## Information supplied

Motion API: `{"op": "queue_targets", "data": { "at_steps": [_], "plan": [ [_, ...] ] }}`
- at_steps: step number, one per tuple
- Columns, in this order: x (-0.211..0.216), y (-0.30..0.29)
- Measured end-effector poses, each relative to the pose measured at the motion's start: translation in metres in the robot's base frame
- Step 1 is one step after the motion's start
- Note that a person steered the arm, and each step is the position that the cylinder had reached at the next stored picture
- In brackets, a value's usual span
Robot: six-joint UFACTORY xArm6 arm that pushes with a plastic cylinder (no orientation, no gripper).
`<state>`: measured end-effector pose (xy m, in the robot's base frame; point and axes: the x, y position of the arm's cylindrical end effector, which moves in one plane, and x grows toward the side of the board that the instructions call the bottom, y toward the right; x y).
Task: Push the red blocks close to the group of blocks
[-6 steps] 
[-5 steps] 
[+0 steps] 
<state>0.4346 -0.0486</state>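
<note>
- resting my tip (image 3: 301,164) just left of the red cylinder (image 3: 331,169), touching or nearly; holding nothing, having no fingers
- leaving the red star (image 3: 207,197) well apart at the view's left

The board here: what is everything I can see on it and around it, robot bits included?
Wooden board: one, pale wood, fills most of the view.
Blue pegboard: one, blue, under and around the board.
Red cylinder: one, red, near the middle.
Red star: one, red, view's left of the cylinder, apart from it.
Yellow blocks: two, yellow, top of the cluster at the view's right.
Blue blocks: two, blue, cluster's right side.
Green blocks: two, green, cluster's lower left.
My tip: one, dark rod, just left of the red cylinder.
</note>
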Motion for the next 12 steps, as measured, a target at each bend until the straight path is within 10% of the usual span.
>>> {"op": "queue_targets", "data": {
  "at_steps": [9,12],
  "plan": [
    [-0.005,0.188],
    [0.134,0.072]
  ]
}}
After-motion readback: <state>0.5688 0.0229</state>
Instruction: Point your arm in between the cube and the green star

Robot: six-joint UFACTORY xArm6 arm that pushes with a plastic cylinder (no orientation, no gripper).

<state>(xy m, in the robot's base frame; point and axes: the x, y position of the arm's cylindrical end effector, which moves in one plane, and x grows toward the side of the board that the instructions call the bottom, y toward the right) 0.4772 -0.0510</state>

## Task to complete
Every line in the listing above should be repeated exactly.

## Task answer
Motion API: `{"op": "queue_targets", "data": { "at_steps": [_], "plan": [ [_, ...] ] }}`
- at_steps: step number, one per tuple
- Columns, in this order: x (-0.211..0.216), y (-0.30..0.29)
- Measured end-effector poses, each relative to the pose measured at the motion's start: translation in metres in the robot's base frame
- Step 1 is one step after the motion's start
- Note that a person steered the arm, and each step is the position that the cylinder had reached at the next stored picture
- In brackets, a value's usual span
Robot: six-joint UFACTORY xArm6 arm that pushes with a plastic cylinder (no orientation, no gripper).
`<state>`: measured end-effector pose (xy m, in the robot's base frame; point and axes: the x, y position of the arm's cylindrical end effector, which moves in one plane, and x grows toward the side of the board that the instructions call the bottom, y toward the right; x y).
Task: Push the red blocks close to the group of blocks
[-6 steps] 
[-5 steps] 
[+0 steps] 
<state>0.4346 -0.0486</state>
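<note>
- resting my tip (image 3: 301,164) just left of the red cylinder (image 3: 331,169), touching or nearly; holding nothing, having no fingers
- leaving the red star (image 3: 207,197) well apart at the view's left

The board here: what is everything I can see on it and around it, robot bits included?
Wooden board: one, pale wood, fills most of the view.
Blue pegboard: one, blue, under and around the board.
Red cylinder: one, red, near the middle.
Red star: one, red, view's left of the cylinder, apart from it.
Yellow blocks: two, yellow, top of the cluster at the view's right.
Blue blocks: two, blue, cluster's right side.
Green blocks: two, green, cluster's lower left.
My tip: one, dark rod, just left of the red cylinder.
</note>
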Motion for the next 12 steps, as measured, a target at each bend until the straight path is within 10% of the usual span.
>>> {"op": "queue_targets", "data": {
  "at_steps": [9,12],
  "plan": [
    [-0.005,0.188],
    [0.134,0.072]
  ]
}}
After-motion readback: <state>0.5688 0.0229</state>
Instruction: Point your arm in between the cube and the green star

Robot: six-joint UFACTORY xArm6 arm that pushes with a plastic cylinder (no orientation, no gripper).

<state>(xy m, in the robot's base frame; point and axes: the x, y position of the arm's cylindrical end effector, which moves in one plane, and x grows toward the side of the board that the instructions call the bottom, y toward the right) 0.4772 -0.0510</state>

Besides this answer, nothing more is needed.